It is the accumulation of wealth from Agriculture which first gives the notion and the means of establishing Manufactures. Manufactures in their turn become the cause of new accumulations of capital which tend to produce a fresh demand for labour, an increased population, and a greater consumption of agricultural produce. Thus Agriculture is alternately the cause and effect of manufacturing industry.
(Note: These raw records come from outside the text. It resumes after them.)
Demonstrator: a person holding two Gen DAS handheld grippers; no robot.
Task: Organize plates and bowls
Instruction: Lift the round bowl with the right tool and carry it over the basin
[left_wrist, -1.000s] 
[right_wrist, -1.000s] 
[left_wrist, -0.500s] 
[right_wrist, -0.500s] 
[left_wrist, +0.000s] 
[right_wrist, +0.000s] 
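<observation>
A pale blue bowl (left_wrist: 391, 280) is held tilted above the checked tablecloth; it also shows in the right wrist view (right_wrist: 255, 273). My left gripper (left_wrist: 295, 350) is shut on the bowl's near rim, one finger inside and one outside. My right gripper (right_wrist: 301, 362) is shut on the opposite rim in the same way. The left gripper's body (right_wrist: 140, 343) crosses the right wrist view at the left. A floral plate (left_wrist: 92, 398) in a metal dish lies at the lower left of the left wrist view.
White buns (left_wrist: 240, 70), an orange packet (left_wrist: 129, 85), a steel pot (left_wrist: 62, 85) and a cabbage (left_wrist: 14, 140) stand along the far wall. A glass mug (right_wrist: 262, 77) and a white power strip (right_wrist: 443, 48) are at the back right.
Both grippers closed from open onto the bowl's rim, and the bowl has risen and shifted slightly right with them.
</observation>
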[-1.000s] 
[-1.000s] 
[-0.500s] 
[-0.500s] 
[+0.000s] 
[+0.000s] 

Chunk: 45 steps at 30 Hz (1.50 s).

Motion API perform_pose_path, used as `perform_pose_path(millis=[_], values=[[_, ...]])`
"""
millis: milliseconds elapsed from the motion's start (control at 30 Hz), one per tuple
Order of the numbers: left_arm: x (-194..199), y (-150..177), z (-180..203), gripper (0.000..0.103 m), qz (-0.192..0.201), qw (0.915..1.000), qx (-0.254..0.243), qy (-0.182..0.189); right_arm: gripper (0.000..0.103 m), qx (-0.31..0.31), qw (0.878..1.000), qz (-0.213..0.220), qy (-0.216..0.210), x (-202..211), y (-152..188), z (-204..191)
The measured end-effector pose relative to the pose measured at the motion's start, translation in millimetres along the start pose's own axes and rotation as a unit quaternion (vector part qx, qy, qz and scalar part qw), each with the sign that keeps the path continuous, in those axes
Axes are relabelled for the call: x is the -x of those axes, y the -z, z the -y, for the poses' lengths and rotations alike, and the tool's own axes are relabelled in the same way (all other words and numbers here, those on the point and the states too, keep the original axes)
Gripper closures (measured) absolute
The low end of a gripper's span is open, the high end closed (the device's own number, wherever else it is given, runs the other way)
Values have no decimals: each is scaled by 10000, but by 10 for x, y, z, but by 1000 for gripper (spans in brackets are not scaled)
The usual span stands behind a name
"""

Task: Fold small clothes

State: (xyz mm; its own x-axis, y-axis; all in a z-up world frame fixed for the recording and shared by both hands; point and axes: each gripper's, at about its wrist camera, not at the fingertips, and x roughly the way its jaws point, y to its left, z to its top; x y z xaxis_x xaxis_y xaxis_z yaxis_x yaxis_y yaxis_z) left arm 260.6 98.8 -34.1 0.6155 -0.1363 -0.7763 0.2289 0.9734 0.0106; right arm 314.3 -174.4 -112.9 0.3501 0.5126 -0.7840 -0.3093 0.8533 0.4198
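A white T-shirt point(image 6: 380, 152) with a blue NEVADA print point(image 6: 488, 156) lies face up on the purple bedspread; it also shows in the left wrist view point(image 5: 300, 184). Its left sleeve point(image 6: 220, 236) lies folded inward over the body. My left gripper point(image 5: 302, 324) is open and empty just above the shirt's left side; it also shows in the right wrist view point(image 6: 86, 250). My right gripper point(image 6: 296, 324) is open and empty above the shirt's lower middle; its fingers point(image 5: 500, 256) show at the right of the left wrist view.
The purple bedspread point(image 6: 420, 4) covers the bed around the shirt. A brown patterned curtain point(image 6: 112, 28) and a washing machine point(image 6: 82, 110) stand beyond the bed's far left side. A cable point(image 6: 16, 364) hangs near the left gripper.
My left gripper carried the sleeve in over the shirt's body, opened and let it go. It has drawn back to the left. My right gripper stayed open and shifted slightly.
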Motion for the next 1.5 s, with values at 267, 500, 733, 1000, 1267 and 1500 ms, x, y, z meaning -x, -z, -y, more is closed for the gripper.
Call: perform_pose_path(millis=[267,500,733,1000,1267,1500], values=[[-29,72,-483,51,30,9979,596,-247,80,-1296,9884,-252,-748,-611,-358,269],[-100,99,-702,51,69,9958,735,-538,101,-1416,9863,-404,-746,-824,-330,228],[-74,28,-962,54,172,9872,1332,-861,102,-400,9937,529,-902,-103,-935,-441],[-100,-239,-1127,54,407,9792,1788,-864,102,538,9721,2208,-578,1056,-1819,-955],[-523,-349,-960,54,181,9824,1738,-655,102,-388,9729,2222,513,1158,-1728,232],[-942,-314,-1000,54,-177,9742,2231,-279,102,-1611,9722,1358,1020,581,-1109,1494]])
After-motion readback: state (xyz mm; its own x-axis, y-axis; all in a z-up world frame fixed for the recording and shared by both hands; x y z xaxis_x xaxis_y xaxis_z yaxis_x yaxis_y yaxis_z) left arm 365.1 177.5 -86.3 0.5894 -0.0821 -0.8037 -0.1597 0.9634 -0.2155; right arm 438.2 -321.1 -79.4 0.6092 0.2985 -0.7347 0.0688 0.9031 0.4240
Your remark respecting the relative value of the Corn, and the Butcher’s meat, annually consumed, is new to me, and does not accord with my preconceived notions. It is important, and deserves particular investigation.—

We all have to lament the present distressed situation of the labouring classes in this country, but the remedy is not very apparent to me. The correcting of our errors in legislation with regard to trade would ultimately be of considerable service to all classes of the community, but it would afford no immediate relief: On the contrary I should expect that it would plunge us into additional difficulties. If all the prohibitions were removed from the importation of corn and many other articles, the sudden fall in the price of corn and those other articles, which could not fail to follow, would ruin most of the farmers, and many of the manufacturers; and although others would be benefited, the derangement which such measures would occasion in the actual employments of capital, and the changes which would become necessary, would rather aggravate than relieve the distress under which we are now labouring.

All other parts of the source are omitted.